Só agora tive oportunidade de ler na íntegra as conclusões da iniciativa “Compromisso Portugal", realizado há dias.
Vistas em conjunto, não é caso nem para louvor hagiográfico nem para anátema condenatório. Adoptando uma perspectiva manifestamente "neoliberal", favorável à diminuição do papel do Estado na economia e na prestação de serviços públicos, há lá de tudo: propostas ousadas no campo financeiro e fiscal que a esquerda não hesitará em aplaudir, quase todas; propostas de liberalização do mercado de trabalho (nomeadamente liberalização dos despedimentos), que fazem parte da receita patronal desde sempre; propostas deveras indigentes em matéria de “coesão social”, que lá estão só para prestarem “lip service” a essa noção; e finalmente propostas muito pouco pensadas e mesmo contraditórias com o próprio espírito do programa geral.
Entre elas últimas contam-se seguramente as que dizem respeito às escolas em geral e universidades em particular, como já assinalou no seu blogue o sempre atento João Vasconcelos Costa. Em especial quanto ao governo das escolas e universidades, os autores propõem o seguinte:
«Definir para cada Escola e Universidade conselho de “trustees“, nomeados pelo Estado / Administração Local (com participação mínima de cidadãos independentes, conhecedores da região respectiva e seus problemas, bem como da natureza dos cursos ministrados e com experiência de gestão relevante) que em conjunto com o Ministério da Educação e ouvindo os representantes das Escolas ou Universidades nomeiem as equipas de gestão destas instituições de ensino para mandatos bem definidos, acompanhando anualmente o seu desempenho.»
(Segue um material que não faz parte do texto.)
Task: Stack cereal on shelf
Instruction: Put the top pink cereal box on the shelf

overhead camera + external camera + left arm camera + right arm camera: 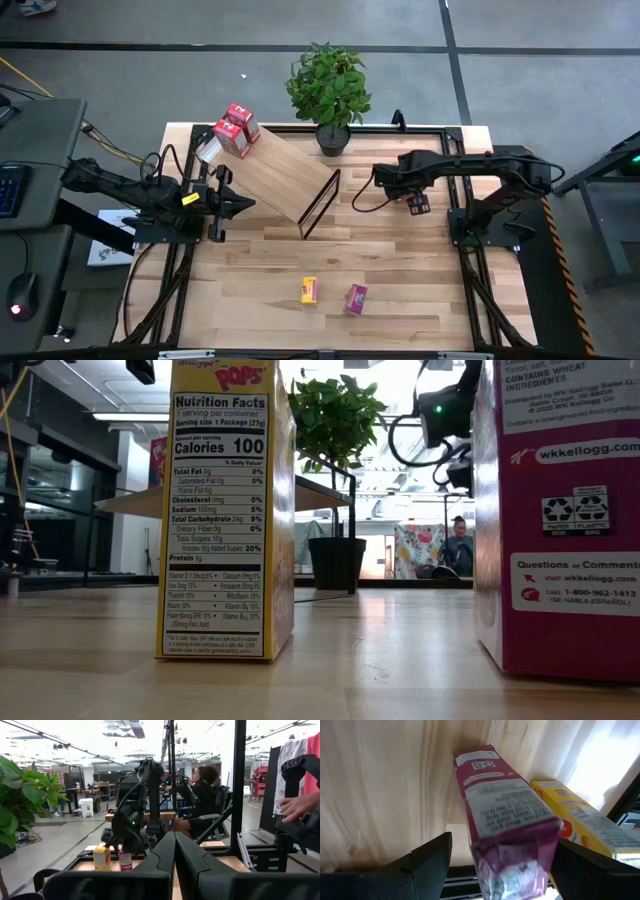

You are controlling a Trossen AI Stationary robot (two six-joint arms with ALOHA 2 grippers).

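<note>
Two red cereal boxes sit on the upper far-left end of the slanted shelf board. A yellow box and a magenta box stand upright near the table's near edge. A second magenta box and a second yellow box stand under my right gripper, right of the shelf. That gripper is open, with its fingers on either side of this magenta box's top. My left gripper is shut and empty beside the shelf's left edge. My right gripper comes from above, pointing down, open around the top end of the upright magenta box, which stands on the table. A gap shows beside one finger. Whether the other finger touches the box I cannot tell.
A potted plant stands at the far edge behind the shelf. The shelf's black wire frame sticks out toward the table's middle. Black rails edge the tabletop. A seated person and a hand show beyond the table.
</note>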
Ora está bom de ver que isto não passa da importação acrítica do modelo de governo universitário norte-americano, mas aplicado somente às escolas e universidades públicas e com uma inegável e surprendente marca governamentalista, que poria em causa o próprio conceito de autonomia universitária. Para além de inconstitucional e impraticável, por falta do necessário “environment” cultural e institucional entre nós, esse modelo implicaria voltar a entregar a responsabilidade pelo governo das universidade ao Estado, por intermédio do tal "conselho de trustees", abolindo qualquer dimensão de auto-governo, o que se afigura verdadeiramente despropositado na tradição europeia. Par além disso, esse conselho ficaria com o duplo papel de escolher os gestores das escolas e fiscalizar o seu desempenho, com os previsíveis problemas de informação e de controlo sobre os gestores.
Francamente era de esperar melhor reflexão e mais ponderação.